Don't know if anybody will still be reading this - nevertheless:
ReplyDeleteHave a look at Table 13.11 right at the bottom of the paper, which compares Fst Distances between archeological cultures, and with current populations, and pay attention to BEC (Bernburg Culture), a.k.a "late Funnelbeaker" or "Nordic Megalithic" (actually its southerly variant). Bernburg Culture is a/o interesting, as it signifies the later phase of the swift (1 km/y) southward expansion of northern Funnelbeakers, thereby first assimilating residual HG populations in Northern Germany, and then intruding into Neolithic territory. Between 3,300 and 3,100 BC, an archeologically well documented "militarized border", characterised by multiple fortifications and many "warrior burials" stretched along a line from Erfurt via Potsdam to Stettin (forgive me Dave, I always get lost with the Polish ortography here, no revisionism intended!), which seperated the Bernburg Culture from the Salmünde Culture to the South. The latter was an offspring of the equally expansionist Danubian Baden-Boleraz-Cucuteni culture, credited with the introduction of copper metalurgy into Central Europe, and Salzmünde proper having the earliest Central European horse burial found so far. Ultimately, around 3,100 BC, the Bernburg Culture destroyed the Salzmünde settlement.
[In fact, everything you need to build your IE stereotype can be found here - Bernburg/ late Funnelbeakers has the cart (first evidence more-less simultaneously 3,400 BC from near Kiel and near Cracow) and the burial mounds, Salzmünde the horse plus copper metalurgy.]
First, for an impression, the Fst-statistics (probability of population identity in brackets) related to the potential sources of the Bernburg culture's (female) genetic make-up:
- Mesolithic Central Europeans: 0.056 (3.1%)
- Northern HGs: 0.077 (0.8%)
- Eastern HGs: 0.037 (8.1%) [here come the first ANE!]
- LBK: 0.027 (7.4%)
- Rössem: 0 (60.6%)
- Late neolithic farmers, Blätterhöhle/ Westfalia: 0 (64.0%)
- Funnelbeakers (Scandinavia/ Mecklenburg): 0.16 (26.2%)
- Dnepr-Don (pre-Yamnaya): 0.038 (17,3%)
- Salzmünde Culture (the "enemy"): 0.024 (10.8%)
The strong similarity to Westfalia, and low resemblance to NHG is remarkable. What at first sight appears to be a Scandinavian/ West Baltic phenomenon is actually proof of archeologically based assumptions that the Funnelbeaker phenomenon emerged from strong interaction with the Michelsberg culture, which from 4,500 BC on rapidly expanded out of the Paris Basin (or even Brittany) towards the Elbe and into Southern Germany, thereby also neolithicising the Netherlands plus, on a different route, the British Isles. In addition, the Bernburg Culture also picked up EHG (somewhere from Pomerania?) and a good chunk from the Dnepr-Don culture.

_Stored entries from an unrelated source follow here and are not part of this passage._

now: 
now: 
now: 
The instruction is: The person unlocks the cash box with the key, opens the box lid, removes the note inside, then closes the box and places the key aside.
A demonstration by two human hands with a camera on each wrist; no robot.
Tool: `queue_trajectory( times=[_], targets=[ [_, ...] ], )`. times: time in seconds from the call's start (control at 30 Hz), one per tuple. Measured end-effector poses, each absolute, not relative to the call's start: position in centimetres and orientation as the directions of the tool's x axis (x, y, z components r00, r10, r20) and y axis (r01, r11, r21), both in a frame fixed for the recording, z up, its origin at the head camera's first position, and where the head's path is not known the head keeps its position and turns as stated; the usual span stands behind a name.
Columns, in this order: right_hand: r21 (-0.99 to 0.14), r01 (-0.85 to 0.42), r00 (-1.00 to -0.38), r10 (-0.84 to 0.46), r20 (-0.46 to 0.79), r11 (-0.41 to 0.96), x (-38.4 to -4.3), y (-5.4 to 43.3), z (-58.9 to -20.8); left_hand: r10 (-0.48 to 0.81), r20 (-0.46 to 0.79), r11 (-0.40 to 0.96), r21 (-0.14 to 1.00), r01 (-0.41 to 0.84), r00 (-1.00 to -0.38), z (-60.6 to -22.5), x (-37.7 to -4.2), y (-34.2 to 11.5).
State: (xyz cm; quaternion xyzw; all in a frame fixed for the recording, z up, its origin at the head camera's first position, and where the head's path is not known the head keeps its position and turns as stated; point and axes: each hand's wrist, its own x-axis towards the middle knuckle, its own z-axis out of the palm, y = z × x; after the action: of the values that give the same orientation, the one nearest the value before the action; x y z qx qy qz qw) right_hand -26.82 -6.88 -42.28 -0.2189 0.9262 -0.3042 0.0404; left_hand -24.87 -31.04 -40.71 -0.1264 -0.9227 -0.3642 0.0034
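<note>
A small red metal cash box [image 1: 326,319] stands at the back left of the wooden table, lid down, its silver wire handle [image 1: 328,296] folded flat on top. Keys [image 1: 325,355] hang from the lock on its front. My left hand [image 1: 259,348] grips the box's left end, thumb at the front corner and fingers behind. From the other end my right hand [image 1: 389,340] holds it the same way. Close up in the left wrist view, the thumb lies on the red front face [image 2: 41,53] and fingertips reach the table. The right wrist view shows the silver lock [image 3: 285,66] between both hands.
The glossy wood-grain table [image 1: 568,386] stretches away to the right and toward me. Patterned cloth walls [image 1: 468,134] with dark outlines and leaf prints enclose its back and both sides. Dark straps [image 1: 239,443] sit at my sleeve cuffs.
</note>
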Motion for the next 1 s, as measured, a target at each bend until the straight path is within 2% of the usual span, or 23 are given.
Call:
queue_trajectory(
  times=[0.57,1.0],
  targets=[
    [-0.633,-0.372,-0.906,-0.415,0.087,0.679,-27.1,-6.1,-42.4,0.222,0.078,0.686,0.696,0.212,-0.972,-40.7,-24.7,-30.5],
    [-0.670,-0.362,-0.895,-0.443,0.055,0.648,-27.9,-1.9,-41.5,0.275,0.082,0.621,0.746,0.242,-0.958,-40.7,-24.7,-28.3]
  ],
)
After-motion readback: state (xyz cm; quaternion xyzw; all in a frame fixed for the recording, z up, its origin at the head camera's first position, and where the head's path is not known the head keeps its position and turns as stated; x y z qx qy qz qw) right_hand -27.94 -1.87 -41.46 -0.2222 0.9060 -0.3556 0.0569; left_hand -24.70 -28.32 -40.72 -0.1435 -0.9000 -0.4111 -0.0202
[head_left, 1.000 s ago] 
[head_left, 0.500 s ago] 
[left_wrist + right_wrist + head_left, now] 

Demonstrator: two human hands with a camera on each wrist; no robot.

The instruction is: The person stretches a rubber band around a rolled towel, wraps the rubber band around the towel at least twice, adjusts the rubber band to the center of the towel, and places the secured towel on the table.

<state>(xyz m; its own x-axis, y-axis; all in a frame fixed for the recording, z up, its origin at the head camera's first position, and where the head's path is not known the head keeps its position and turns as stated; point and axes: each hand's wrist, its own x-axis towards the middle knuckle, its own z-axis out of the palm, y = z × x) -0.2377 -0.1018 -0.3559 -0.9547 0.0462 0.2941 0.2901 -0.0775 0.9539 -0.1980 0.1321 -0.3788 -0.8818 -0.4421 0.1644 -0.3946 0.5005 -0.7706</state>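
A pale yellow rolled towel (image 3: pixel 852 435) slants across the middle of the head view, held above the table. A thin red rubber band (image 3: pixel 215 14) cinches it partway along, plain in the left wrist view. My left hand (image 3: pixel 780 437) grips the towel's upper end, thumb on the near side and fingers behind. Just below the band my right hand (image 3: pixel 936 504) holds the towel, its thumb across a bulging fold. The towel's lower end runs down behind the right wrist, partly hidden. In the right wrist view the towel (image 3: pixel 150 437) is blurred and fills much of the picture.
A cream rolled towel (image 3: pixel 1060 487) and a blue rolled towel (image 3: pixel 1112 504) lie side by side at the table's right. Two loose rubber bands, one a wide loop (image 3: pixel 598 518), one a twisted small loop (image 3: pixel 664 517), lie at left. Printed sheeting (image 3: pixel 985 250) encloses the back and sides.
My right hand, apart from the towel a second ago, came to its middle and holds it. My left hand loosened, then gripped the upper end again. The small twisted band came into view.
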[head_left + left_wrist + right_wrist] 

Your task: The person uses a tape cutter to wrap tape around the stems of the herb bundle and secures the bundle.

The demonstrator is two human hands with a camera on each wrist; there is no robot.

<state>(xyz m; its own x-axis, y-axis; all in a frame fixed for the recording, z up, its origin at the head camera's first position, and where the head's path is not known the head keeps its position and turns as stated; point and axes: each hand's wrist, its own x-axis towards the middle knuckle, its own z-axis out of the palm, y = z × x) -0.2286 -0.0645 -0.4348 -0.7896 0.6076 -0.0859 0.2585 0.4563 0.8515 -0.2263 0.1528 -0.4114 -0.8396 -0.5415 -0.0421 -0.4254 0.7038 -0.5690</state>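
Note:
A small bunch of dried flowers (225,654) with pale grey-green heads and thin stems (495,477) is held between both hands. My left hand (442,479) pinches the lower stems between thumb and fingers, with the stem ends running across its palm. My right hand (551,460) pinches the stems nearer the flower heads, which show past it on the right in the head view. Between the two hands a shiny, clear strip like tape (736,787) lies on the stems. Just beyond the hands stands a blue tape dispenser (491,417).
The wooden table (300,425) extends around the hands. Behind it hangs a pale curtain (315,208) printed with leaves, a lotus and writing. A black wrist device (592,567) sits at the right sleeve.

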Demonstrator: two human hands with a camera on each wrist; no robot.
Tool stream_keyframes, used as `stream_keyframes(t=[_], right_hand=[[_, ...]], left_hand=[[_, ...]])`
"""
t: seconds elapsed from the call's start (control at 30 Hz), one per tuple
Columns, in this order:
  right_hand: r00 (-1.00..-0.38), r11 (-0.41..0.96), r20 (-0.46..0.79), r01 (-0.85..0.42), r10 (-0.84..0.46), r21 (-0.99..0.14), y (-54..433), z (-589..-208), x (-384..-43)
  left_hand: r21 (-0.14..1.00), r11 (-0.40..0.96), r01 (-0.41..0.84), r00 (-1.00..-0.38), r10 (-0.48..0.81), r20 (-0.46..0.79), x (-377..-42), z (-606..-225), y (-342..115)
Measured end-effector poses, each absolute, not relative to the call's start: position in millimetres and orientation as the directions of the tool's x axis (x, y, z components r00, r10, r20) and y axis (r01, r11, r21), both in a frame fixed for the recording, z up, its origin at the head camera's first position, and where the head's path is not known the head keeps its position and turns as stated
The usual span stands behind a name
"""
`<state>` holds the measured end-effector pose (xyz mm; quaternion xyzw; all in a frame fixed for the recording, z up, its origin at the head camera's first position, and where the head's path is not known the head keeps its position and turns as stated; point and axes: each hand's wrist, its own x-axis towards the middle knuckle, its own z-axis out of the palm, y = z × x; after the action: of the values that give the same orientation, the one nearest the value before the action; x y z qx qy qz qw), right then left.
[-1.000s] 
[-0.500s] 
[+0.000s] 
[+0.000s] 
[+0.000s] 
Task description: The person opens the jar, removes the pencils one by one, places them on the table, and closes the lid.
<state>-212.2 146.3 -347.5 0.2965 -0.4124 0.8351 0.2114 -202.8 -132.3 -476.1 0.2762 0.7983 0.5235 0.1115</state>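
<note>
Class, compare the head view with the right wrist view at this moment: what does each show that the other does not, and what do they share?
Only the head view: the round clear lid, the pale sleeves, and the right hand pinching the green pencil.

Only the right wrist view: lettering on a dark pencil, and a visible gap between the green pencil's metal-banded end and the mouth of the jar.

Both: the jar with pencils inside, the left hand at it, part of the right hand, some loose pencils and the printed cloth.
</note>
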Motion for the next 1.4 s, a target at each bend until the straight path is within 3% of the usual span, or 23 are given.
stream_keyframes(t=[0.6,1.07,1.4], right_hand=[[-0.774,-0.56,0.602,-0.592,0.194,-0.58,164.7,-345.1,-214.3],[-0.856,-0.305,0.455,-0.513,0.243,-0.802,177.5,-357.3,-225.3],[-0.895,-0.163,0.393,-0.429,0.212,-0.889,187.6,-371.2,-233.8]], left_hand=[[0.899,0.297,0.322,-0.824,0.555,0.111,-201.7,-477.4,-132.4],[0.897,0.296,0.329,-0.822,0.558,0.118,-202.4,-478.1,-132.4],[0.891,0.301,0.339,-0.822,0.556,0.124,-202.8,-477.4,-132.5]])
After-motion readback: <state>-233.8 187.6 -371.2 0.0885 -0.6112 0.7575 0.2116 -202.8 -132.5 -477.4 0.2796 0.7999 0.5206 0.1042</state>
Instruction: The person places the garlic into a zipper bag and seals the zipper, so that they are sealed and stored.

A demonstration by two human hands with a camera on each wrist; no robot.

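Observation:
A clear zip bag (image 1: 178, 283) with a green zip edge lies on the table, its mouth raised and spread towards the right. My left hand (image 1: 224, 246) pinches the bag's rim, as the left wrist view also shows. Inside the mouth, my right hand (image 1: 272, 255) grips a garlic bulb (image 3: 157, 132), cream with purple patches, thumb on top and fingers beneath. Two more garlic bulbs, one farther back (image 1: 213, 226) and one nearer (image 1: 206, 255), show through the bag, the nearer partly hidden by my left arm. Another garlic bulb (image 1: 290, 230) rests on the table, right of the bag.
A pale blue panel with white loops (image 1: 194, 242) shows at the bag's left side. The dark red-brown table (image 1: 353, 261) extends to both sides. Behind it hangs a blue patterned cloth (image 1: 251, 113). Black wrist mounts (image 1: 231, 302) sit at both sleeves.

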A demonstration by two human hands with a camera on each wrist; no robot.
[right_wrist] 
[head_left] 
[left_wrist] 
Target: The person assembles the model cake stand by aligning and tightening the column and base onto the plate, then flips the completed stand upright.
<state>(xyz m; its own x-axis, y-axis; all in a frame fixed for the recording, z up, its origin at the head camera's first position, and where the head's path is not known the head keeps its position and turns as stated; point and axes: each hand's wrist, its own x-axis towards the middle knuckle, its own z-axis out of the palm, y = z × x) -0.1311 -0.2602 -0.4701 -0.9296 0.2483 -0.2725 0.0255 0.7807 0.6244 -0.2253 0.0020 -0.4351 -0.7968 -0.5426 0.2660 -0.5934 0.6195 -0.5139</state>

Now a look at affinities to later cultures:
- Pitted Ware: 0.065 (4.8%)
- Corded Ware: 0 (66.0%)
- Bell Beaker: 0 (51%)
- Unetice: 0 (46.6%)
- Pontic eneolithic: 0 (57.5%)
- Yamnaya West: 0 (87.3%)
- Yamnaya East: 0.093 (2.3%)
- Poltava Culture: 0.017 (28.4%)
- Early Catacomb: 0.031 (14.3%)
- Andronovo: 0 (56.5%)
- Bronze-age Kazakhstan: 0.027 (20,1%)
Well, yDNA may of course tell another story, but this looks very much like an expansion from Central Europe into the Steppe. Yamnaya East statistically indistinguishable from Bernburg! That doesn't neccessary mean there wasn't any movement into the opposite direction - most likely there was - but this looks very much like populations mixing rather than like a violent incursion (which is, btw, also what archeology in the Elbe-Saale region indicates).
Finally, comparison of BEC with today's (female) population:
- Germany: 0.075 (18.6%)
- Russia: 0.0023 (33.8%)
- Poland: 0.0021 (35.7%)
- Lithuania: 0.0016 (37.7%)
- Bulgaria: 0 (45.0%)
- Ukraine: 0 (77.4%)
Any questions? If somebody could get his/her hands on the Bernburg data, admixture simulations from it might be interesting.